Стрельба была уже на кордоне. Крики, брань, вопль женщин, грохот взрыва… Вон в кустах орешника заметались убегающие мужики. Вон Валентин, кажется…. конечно, он! И кто-то в буденовке настигает его, валит в снег… Впрочем, нет, это не Валентин… Э, да не все ли равно – кто! Важно одно – самому остаться незамеченным. Надо прижукнуть, зарыться в снег, притвориться мертвым…
Крики с кордона явственно доносились.
– А-а… гадюка!
– Стой! Стой… твою мать!
– То-ва-ри-щи!
– Бе-е-ей!
Как заяц, уходил Соколов в снег, зарывался, закапывался под корнями старой осины, ни на мгновенье не переставая думать, что-то соображать. Чертовым колесом, ужасной каруселью проносились мысли, в которых чуть ли не вся жизнь мелькала обрывками воспоминаний, образов, мгновенных видений, вся, до пустяков, до смешной мелочишки вроде шкатулочки музыкальной и заветной тетради…

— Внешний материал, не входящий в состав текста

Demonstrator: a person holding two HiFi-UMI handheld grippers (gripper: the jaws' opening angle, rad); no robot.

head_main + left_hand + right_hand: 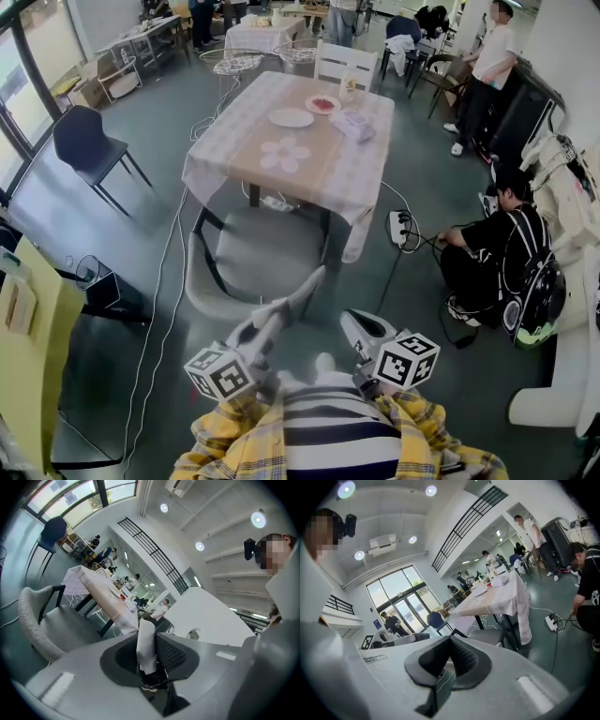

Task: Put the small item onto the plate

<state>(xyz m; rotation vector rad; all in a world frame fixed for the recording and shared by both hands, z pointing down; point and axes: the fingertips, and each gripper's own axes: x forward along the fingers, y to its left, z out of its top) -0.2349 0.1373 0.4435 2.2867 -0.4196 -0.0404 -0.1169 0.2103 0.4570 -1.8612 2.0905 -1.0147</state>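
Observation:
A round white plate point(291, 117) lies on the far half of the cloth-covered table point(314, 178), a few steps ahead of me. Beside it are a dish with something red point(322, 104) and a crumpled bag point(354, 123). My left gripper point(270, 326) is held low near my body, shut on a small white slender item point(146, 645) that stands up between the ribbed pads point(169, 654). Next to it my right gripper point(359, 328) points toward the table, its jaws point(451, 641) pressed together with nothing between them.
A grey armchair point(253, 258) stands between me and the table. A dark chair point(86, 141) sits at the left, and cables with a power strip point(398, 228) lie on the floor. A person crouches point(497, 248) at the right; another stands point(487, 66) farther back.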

Наконец, когда совсем с головой зарылся и вокруг воцарился полумрак и словно бы приглохли, отдалились выстрелы и крики, – сделалось так хорошо, так спокойно, что даже в сон потянуло.
И он заснул.
Последнее, о чем более или менее связно подумал, было: как хорошо, счастливо, что во время ушел с кордона и вот – спрятался… зарылся в снег… притворился мертвым…
На кордоне
Кликушествовал граммофон, гости горланили песни, начиная и не кончая, перескакивая на другие. Кто-то лез в драку, кого-то рвало, кому-то вдруг ударило в голову похвастать меткостью в стрельбе из пистолета. В тесной горнице выстрел прогремел оглушительно. Посыпались осколки фарфоровой пасхальной писанки, висевшей под иконами. Ксана взвизгнула, злобно вцепилась в стрелявшего (им оказался Попешко), тот оттолкнул ее со смехом, но так неловко, что она упала, ударилась головой об острый угол граммофонного ящика, в кровь разбила висок.